- [Exercise details]: Copy the data below verbatim, leaving no line out.

- [Data shown]:

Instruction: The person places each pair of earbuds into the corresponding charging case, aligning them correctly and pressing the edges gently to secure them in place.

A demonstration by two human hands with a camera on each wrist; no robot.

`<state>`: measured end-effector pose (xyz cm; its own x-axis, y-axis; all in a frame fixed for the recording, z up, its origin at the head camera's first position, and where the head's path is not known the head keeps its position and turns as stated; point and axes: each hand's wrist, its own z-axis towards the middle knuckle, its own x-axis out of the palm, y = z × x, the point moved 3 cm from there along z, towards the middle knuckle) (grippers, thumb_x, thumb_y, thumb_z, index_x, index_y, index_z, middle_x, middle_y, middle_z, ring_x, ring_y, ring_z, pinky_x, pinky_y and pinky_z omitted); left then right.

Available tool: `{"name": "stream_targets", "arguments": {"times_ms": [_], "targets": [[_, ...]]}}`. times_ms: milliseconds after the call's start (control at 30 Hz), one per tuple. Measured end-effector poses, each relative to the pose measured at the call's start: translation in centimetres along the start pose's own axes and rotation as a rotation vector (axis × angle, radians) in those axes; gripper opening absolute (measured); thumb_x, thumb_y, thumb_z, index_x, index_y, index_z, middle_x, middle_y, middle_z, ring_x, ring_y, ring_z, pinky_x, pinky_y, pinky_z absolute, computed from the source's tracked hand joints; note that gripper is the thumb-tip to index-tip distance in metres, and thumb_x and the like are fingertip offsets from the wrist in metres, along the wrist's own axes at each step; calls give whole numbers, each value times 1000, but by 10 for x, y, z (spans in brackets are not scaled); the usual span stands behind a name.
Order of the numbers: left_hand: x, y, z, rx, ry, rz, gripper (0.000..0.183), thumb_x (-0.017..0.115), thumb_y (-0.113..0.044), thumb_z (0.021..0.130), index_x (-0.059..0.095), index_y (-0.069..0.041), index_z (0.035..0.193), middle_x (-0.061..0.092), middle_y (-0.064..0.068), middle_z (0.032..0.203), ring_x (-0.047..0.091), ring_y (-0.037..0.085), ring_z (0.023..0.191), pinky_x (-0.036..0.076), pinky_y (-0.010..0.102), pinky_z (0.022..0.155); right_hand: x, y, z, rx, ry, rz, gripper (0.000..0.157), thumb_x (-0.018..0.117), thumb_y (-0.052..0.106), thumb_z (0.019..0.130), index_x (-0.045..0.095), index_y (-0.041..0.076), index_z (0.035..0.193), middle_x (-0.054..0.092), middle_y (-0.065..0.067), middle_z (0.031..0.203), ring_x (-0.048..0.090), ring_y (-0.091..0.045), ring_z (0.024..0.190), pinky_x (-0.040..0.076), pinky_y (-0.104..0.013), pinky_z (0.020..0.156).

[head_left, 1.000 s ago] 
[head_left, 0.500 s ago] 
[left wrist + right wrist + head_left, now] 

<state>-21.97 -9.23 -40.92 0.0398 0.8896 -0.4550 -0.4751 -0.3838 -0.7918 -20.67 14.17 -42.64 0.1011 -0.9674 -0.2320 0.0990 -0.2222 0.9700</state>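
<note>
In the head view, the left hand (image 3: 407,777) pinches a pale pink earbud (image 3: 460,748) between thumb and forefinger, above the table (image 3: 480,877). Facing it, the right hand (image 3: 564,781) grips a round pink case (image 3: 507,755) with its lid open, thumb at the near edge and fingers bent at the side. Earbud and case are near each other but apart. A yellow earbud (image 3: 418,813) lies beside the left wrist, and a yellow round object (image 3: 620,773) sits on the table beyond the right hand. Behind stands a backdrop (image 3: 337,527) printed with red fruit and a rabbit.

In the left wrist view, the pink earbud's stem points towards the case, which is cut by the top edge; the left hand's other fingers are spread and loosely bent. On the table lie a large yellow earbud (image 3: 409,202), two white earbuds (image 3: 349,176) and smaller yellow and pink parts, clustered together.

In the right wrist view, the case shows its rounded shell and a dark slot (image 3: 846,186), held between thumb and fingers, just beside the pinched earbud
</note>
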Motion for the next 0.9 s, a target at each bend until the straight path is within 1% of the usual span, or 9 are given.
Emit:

- [The answer]:
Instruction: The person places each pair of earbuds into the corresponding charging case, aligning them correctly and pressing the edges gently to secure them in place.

A demonstration by two human hands with a camera on each wrist; no robot.

`<state>`: measured end-effector pose (xyz cm; its own x-axis, y-axis; all in a frame fixed for the recording, z up, its origin at the head camera's first position, and where the head's path is not known the head keeps its position and turns as stated; point and axes: each hand's wrist, its own z-axis towards the middle knuckle, its own x-axis out of the palm, y = z × x, the point moved 3 cm from there along z, towards the middle knuckle) (grippers, thumb_x, thumb_y, thumb_z, index_x, index_y, index_z, middle_x, middle_y, middle_z, ring_x, ring_y, ring_z, pinky_x, pinky_y and pinky_z omitted); left then right.

Available tool: `{"name": "stream_targets", "arguments": {"times_ms": [_], "targets": [[_, ...]]}}`. times_ms: milliseconds after the call's start (control at 30 Hz), one per tuple. Measured end-effector poses, each relative to the pose measured at the call's start: translation in centimetres along the start pose's own axes and rotation as a rotation vector (axis × angle, radians) in those axes; gripper opening absolute (measured); thumb_x, thumb_y, thumb_z, index_x, index_y, index_z, middle_x, middle_y, middle_z, ring_x, ring_y, ring_z, pinky_x, pinky_y, pinky_z absolute, computed from the source's tracked hand joints; note that gripper is the thumb-tip to index-tip distance in metres, and thumb_x and the like are fingertip offsets from the wrist in metres, along the wrist's own axes at each step; calls give whole numbers, each value times 1000, but by 10 for x, y, z (spans in brackets are not scaled); the usual span stands behind a name.
Order of the numbers: left_hand: x, y, z, rx, ry, rz, gripper (0.000..0.183), thumb_x (-0.017..0.115), thumb_y (-0.113..0.044), thumb_z (0.021..0.130), index_x (-0.059..0.095), index_y (-0.069..0.041), index_z (0.035..0.193), middle_x (-0.061..0.092), middle_y (-0.064..0.068), middle_z (0.032..0.203), ring_x (-0.047..0.091), ring_y (-0.037..0.085), ring_z (0.023..0.191), pinky_x (-0.036..0.076), pinky_y (-0.010..0.102), pinky_z (0.022..0.155); right_hand: x, y, z, rx, ry, rz, gripper (0.000..0.157), thumb_x (-0.018..0.117), thumb_y (-0.052..0.106), thumb_z (0.019..0.130), index_x (-0.045..0.095), index_y (-0.041..0.076), index_z (0.035..0.193), middle_x (-0.054..0.092), middle_y (-0.065..0.067), middle_z (0.031..0.203), ring_x (-0.048..0.090), ring_y (-0.091..0.045), ring_z (0.024..0.190), pinky_x (-0.040..0.076), pinky_y (-0.104..0.013), pinky_z (0.020..0.156).

[head_left, 1.000 s ago] 
[head_left, 0.500 s ago] 
[left wrist + right wrist + head_left, now] 

<state>-21.97 -9.23 -40.92 0.0398 0.8896 -0.4550 -0.4751 -0.3838 -0.7918 -20.67 14.17 -42.64 0.1011 -0.9674 -0.2320 0.0990 -0.2222 0.9700</state>
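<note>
In the head view, the left hand (image 3: 407,777) pinches a pale pink earbud (image 3: 460,748) between thumb and forefinger, above the table (image 3: 480,877). Facing it, the right hand (image 3: 564,781) grips a round pink case (image 3: 507,755) with its lid open, thumb at the near edge and fingers bent at the side. Earbud and case are near each other but apart. A yellow earbud (image 3: 418,813) lies beside the left wrist, and a yellow round object (image 3: 620,773) sits on the table beyond the right hand. Behind stands a backdrop (image 3: 337,527) printed with red fruit and a rabbit.

In the left wrist view, the pink earbud's stem points towards the case, which is cut by the top edge; the left hand's other fingers are spread and loosely bent. On the table lie a large yellow earbud (image 3: 409,202), two white earbuds (image 3: 349,176) and smaller yellow and pink parts, clustered together.

In the right wrist view, the case shows its rounded shell and a dark slot (image 3: 846,186), held between thumb and fingers, just beside the pinched earbud
</note>
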Motion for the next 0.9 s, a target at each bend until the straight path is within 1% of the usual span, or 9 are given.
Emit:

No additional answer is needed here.